When patients reach out to their PCP as their first health care resource, they’re already advantaged. PCPs can detect early signs of illness and often get them addressed quickly before they become more serious. (That’s why regular checkups and screenings are important, even when patients are feeling well.) The doctor can then direct the patient to the next proper step, whether it’s having a certain test, seeing a specialist, taking prescription medication, or simply applying self-care at home.
Having a dedicated PCP also enables a more comprehensive view of a patient’s care. Through electronic medical records, the primary doctor has access to a patient’s full medical history. Once a patient is attributed to a PCP through his or her insurance carrier, the PCP will also have access to insurance claims. When these two sources of information are combined and interpreted through health care analytics and informatics, the integrity of the view is multiplied. The doctor then has immense insight on the patient’s gaps in care, health and lifestyle trends, and opportunities for improvement.

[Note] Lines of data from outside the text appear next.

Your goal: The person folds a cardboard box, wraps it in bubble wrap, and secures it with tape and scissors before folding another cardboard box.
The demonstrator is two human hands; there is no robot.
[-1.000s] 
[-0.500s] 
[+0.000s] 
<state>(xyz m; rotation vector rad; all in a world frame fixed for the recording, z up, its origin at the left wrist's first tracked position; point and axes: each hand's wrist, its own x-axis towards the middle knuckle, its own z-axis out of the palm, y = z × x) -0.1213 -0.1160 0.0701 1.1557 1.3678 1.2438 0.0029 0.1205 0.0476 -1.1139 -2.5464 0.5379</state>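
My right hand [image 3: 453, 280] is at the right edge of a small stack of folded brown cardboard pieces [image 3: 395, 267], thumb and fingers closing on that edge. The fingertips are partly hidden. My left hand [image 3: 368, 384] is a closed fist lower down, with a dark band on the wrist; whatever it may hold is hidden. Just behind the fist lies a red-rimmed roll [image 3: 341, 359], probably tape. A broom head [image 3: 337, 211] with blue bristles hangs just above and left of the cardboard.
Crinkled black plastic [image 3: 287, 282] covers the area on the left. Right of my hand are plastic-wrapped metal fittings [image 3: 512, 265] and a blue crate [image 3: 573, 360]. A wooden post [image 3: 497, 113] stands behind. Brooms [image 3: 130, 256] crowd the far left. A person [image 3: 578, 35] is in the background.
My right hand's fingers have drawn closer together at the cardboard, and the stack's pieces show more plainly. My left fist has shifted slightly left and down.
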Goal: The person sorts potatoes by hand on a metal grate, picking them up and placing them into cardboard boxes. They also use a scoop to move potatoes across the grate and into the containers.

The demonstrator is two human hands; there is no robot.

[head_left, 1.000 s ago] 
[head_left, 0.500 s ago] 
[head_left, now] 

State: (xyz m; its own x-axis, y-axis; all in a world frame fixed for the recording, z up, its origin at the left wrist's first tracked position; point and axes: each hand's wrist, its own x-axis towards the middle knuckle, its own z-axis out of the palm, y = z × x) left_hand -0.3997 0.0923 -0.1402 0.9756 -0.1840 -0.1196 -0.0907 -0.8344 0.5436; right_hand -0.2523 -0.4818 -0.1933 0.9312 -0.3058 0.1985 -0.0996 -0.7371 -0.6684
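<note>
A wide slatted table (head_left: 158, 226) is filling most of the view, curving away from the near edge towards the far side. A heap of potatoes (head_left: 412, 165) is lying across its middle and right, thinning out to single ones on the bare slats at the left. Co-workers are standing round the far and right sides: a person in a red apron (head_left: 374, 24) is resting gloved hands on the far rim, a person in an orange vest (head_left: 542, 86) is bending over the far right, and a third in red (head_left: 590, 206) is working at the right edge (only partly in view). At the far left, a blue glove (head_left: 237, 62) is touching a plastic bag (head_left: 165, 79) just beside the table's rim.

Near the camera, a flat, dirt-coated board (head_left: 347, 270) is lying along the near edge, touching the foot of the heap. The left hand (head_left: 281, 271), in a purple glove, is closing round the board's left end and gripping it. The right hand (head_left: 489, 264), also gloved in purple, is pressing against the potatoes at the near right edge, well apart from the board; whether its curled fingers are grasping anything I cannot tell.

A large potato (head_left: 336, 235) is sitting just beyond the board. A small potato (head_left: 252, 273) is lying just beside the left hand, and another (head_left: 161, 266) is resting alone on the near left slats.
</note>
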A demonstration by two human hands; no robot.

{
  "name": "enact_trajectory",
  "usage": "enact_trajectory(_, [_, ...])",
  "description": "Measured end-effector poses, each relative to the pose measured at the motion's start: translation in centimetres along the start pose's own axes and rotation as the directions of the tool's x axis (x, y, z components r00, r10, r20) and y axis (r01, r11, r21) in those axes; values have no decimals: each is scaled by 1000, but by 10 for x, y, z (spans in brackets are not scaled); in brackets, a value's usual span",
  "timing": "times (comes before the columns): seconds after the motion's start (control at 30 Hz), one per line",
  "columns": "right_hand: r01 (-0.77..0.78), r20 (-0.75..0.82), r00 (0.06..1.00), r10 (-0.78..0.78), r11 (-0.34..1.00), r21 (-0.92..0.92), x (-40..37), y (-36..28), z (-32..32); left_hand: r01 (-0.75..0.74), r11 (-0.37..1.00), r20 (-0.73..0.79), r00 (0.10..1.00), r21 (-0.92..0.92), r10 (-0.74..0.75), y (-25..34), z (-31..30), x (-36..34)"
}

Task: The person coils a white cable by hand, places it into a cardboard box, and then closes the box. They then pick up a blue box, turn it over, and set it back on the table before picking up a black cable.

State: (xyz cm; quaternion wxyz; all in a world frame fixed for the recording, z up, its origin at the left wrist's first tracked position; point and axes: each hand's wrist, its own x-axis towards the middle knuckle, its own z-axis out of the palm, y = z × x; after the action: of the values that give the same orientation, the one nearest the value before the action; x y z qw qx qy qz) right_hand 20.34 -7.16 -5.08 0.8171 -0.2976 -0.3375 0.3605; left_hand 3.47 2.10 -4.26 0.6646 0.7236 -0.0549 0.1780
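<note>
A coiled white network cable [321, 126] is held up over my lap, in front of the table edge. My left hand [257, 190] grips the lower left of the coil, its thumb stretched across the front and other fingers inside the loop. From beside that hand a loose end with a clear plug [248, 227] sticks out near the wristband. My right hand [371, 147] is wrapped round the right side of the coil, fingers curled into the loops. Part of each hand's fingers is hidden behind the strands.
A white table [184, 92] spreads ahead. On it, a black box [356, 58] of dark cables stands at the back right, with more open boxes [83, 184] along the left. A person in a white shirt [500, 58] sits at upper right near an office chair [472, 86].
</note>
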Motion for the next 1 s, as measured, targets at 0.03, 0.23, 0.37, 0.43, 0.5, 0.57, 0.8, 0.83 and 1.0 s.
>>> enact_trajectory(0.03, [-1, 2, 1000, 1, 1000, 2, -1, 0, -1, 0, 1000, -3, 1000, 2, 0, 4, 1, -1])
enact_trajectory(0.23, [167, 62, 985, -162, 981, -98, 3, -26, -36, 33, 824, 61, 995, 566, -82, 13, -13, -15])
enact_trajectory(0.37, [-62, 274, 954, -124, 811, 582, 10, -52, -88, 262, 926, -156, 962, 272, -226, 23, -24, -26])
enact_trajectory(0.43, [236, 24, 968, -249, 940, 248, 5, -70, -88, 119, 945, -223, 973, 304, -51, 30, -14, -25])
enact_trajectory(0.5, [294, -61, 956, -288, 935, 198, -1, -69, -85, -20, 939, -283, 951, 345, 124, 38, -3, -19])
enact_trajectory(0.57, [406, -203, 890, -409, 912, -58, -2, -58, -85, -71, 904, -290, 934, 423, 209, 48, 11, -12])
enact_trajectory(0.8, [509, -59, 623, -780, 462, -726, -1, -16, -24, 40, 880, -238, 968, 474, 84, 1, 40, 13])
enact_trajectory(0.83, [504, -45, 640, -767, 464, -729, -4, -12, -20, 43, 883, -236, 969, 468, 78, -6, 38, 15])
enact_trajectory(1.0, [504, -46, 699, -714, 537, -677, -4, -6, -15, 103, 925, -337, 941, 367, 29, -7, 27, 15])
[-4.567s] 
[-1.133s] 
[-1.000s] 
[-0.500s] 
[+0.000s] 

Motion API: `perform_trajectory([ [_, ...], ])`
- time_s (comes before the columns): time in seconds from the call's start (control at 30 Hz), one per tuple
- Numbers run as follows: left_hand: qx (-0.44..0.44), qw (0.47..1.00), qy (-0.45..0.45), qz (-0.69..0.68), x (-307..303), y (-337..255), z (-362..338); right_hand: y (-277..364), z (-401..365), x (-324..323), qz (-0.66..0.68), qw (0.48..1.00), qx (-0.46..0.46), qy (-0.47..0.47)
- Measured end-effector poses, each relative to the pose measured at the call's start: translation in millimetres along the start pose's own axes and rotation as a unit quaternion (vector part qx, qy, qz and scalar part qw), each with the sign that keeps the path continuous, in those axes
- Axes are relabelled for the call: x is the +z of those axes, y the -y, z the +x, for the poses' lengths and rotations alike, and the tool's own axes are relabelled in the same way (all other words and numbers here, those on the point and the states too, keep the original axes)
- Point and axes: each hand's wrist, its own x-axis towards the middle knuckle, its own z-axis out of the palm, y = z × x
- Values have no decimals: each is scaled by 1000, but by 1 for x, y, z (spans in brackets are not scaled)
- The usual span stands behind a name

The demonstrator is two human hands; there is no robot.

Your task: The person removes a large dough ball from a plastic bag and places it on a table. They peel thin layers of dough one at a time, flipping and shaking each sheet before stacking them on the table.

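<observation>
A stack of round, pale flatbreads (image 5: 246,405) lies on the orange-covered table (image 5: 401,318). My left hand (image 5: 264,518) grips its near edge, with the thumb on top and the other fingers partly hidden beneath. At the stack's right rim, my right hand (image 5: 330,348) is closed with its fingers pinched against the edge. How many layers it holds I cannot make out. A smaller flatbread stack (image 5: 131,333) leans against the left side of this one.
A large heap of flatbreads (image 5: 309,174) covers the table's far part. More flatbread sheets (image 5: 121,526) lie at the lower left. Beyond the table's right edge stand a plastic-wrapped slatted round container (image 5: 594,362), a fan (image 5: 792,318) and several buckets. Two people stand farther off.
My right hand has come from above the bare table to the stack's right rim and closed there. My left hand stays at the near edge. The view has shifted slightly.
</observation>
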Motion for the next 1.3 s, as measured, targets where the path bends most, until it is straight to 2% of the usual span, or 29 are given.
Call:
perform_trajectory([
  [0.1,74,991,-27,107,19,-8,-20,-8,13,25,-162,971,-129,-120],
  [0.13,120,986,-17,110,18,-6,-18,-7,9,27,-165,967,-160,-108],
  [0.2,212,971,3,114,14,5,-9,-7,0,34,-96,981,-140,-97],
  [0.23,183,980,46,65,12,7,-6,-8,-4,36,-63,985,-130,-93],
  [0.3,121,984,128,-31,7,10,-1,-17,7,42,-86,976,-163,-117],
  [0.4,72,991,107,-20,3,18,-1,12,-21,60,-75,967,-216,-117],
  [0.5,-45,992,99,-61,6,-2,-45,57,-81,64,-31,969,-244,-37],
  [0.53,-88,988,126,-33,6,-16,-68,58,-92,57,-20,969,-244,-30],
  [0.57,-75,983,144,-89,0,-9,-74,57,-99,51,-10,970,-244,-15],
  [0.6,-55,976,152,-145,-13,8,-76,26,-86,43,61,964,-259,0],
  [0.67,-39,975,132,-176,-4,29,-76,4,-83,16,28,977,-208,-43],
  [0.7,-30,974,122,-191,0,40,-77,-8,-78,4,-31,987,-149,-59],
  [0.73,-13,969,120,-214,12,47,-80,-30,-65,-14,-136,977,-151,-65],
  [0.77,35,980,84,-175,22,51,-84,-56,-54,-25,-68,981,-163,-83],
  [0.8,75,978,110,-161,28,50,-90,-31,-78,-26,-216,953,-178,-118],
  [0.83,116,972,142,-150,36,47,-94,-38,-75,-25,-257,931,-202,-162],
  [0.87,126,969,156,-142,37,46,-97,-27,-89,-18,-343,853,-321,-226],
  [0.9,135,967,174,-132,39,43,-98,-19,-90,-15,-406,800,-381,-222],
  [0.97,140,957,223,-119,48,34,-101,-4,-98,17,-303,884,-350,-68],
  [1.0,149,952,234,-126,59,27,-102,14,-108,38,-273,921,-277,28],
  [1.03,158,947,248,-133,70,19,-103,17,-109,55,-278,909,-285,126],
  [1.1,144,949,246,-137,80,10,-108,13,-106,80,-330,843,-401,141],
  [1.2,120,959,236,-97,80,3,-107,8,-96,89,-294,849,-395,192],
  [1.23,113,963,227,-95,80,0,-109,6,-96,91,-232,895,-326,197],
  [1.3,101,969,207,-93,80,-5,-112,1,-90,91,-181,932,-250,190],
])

Research published by the Journal of Health Affairs notes that when patients are associated with a PCP, they have better management of chronic diseases, a higher level of satisfaction about their care, and lower overall costs. This is possible because of the collaboration inherent in the PCP-patient relationship, which encompasses enhanced communication between provider and patient, comprehensive information, and close interaction with other providers for resources and support.
In today’s world, increasingly PCPs do not practice alone. Ideally, they are aligned with a health system – as they are in our region through the Lehigh Valley Health Network (LVHN) – involving a multidisciplinary community of clinicians, including physicians, nurses, technicians, pharmacists, and social workers, to determine and provide the proper “total health” care for each patient.
Read one example of how this collaboration is beneficial here.
Employers are the largest purchaser of health care in the United States, and unfortunately, pay a premium for what often turns out to be high-cost, low-value care. As a result, today’s employers are dealing with, across the board, approximately 45 million employee sick days per year.*
To impact their bottom line, employers would benefit from promoting PCPs and their benefits among their employee population. The PCP relationship encompasses the fundamental elements necessary for driving change in the health care system and may ultimately lower costs. These elements include promoting healthy lifestyles, identifying health conditions early, managing chronic conditions, educating, recognizing high-quality, high-value care, and utilizing comprehensive health data for actionable insights.